Eylül
June 6, 2021 // croogy
Bostancı metrosunda doğru yolu gösteren işaret
Tenha olmayan Kadıköy caddelerindeki yağmur,
Umumi bir yalnızlık, kalbime baktıkça hatırladığım.
Ve tabii, telaşla karıştırdığım çantamda bulduğum iki küçük mektup.
Atmosferin engelleyemediği fotonların çarptığı yüzün;
Beyazın en güzel tonu bu.
Nergis çiçeklerinin pek de sulanmadığı bir ülkede,
iki çimen tanesi,
Nasıl da ilişiveriyor kirpiklerinin altına.

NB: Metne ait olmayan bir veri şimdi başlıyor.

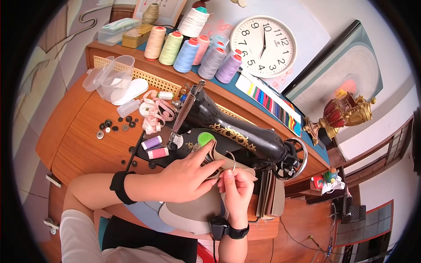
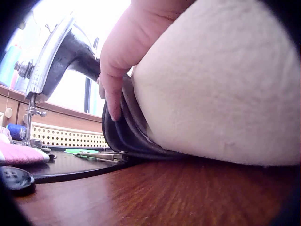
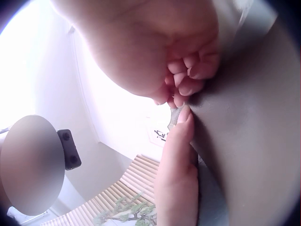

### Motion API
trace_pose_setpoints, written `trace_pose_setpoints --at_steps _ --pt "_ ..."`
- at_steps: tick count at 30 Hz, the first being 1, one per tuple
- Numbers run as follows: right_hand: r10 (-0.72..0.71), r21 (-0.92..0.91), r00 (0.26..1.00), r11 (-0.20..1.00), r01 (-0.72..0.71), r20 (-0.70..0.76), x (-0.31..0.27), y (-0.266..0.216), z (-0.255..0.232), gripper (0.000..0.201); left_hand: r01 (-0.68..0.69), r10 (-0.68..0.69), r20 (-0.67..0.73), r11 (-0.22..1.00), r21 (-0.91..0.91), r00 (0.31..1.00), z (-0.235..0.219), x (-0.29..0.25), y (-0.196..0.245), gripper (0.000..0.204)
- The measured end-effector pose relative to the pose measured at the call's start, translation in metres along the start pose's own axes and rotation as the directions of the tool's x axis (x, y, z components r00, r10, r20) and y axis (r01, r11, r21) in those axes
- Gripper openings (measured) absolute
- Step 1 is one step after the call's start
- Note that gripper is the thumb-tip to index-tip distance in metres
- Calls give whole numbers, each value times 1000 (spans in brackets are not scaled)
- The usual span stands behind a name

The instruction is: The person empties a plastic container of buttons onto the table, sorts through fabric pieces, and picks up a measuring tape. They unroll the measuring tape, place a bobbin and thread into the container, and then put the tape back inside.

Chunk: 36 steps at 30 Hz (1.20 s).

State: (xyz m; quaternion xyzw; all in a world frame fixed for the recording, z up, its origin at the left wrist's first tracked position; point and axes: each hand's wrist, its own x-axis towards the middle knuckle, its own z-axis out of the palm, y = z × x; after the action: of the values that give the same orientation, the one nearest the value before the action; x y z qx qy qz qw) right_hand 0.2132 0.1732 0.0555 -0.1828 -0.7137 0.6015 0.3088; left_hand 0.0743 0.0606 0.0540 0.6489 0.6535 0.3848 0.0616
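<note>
In the head view my left hand point(image 1: 186, 177) reaches over stacked, folded beige and dark leather-like pieces point(image 1: 219, 155), beside the black sewing machine point(image 1: 239, 136). Its fingers hold these layers; the left wrist view shows fingers point(image 2: 112, 89) bent over the dark folded layers point(image 2: 123, 129), beside a broad beige piece point(image 2: 221, 94). My right hand point(image 1: 237, 193) pinches a thin, pale, hook-shaped thing point(image 1: 233, 162) between thumb and fingers; I cannot tell its kind. In the right wrist view that hand's fingers point(image 3: 190, 84) are curled against the grey-brown material point(image 3: 244, 117). A grey-brown panel point(image 1: 193, 215) hangs below both hands.
Purple and pink spools point(image 1: 153, 147) lie left of the machine, near black buttons point(image 1: 127, 122) and a pink tape measure point(image 1: 160, 111). A small green round item point(image 1: 206, 139) sits by the machine base. Thread cones point(image 1: 186, 55) and a wall clock point(image 1: 263, 46) stand behind.
</note>
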Motion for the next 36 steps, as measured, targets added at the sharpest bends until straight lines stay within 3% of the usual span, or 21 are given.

Ve bir rock şarkısının en can alıcı solosu,
Dudaklarından gırtlağına kadar.
Bakıp da gözlerine;
Cehennem muhtarının gözlerinde bile göremeyeceğin bir edayla
"Yanlış adamı seçtin!"
demek.
Tanrım, mahşer gününde çiçekler de mi yok olacak?
Nergisleri alma bu dünyadan, beyaz olanları sakla.
Bana inat dokunma onlara.
Evden bir sinir çıkıp, yıllardır aradığım plağı
Ve yanı başımdaki denizi bulduğum an.
Aşkın bulunduğu tarihten iki bin yıl sonra
Hatırladığım tını ve koku.
Burnuma yumruk yediğim o sessiz gece
Ve göz kapakçıkların.
Aklımı terk eden her bir anı için bir bira!

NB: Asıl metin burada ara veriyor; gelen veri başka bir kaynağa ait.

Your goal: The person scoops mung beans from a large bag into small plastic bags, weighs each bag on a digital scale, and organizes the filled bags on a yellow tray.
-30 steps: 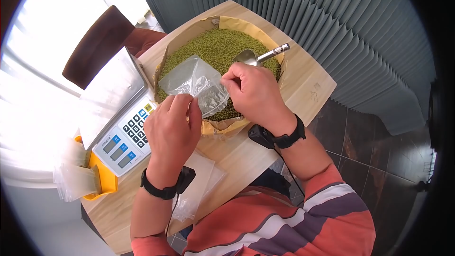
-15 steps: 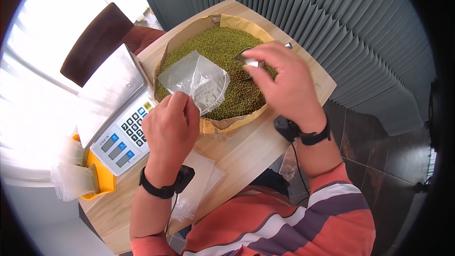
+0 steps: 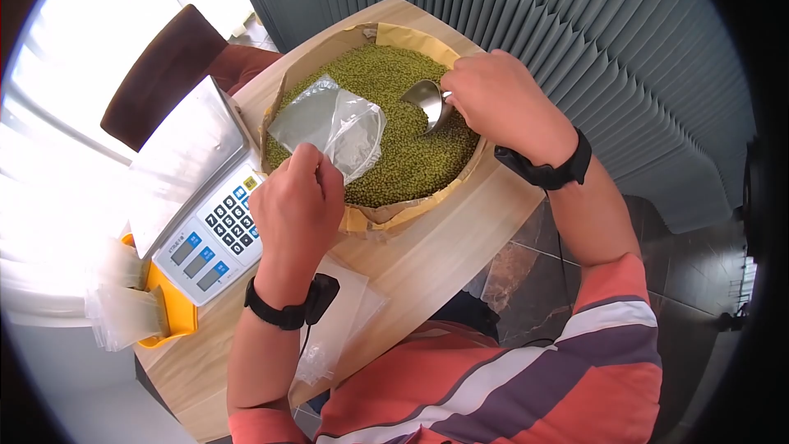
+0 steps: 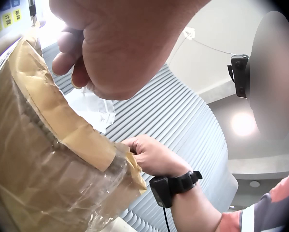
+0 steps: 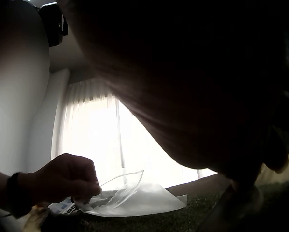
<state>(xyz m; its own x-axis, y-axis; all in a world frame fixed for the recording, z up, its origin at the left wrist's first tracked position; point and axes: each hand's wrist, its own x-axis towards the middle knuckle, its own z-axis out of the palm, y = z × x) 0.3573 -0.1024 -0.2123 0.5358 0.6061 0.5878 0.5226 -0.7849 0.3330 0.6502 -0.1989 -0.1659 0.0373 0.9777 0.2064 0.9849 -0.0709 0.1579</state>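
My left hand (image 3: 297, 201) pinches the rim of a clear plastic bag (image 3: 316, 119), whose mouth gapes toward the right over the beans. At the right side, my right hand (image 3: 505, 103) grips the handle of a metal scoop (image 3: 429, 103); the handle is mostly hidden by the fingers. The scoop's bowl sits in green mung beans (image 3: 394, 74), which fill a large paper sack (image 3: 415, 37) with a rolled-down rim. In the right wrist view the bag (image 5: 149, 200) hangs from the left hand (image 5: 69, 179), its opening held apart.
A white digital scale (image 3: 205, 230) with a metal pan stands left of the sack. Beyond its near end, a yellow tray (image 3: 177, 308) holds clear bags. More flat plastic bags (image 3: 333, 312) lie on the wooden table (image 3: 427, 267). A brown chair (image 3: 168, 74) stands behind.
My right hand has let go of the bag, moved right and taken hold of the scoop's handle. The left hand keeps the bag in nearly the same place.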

Şerefine vurduğum duvarlardaki cam
kırıkları.
Çıplak ayaklarına batar diye korktuğum
Yalnızlıktan içen adamların kırıkları.
Sahil dedik ya işte bir perşembe akşamı.
Akşam bile olmamışken üstelik.
Leş gibi bir hava, ne güneş ne bulut.
Ölüm mantıksızlığında kurduğum cümleler.
Ve yine ölümsüz yüreğimde kekelediğim kelimeler.
"Yanlış adamı seçtin"
Anladığın gibi her cümlem.
Yanlış anladığın her bir haykırışım için bir bira daha!
Ve tam da ağzımın içinden hissediyorsam nefesini,
Kıramadığım kalbini elime aldığımda.
Ve yine keskin bir edayla.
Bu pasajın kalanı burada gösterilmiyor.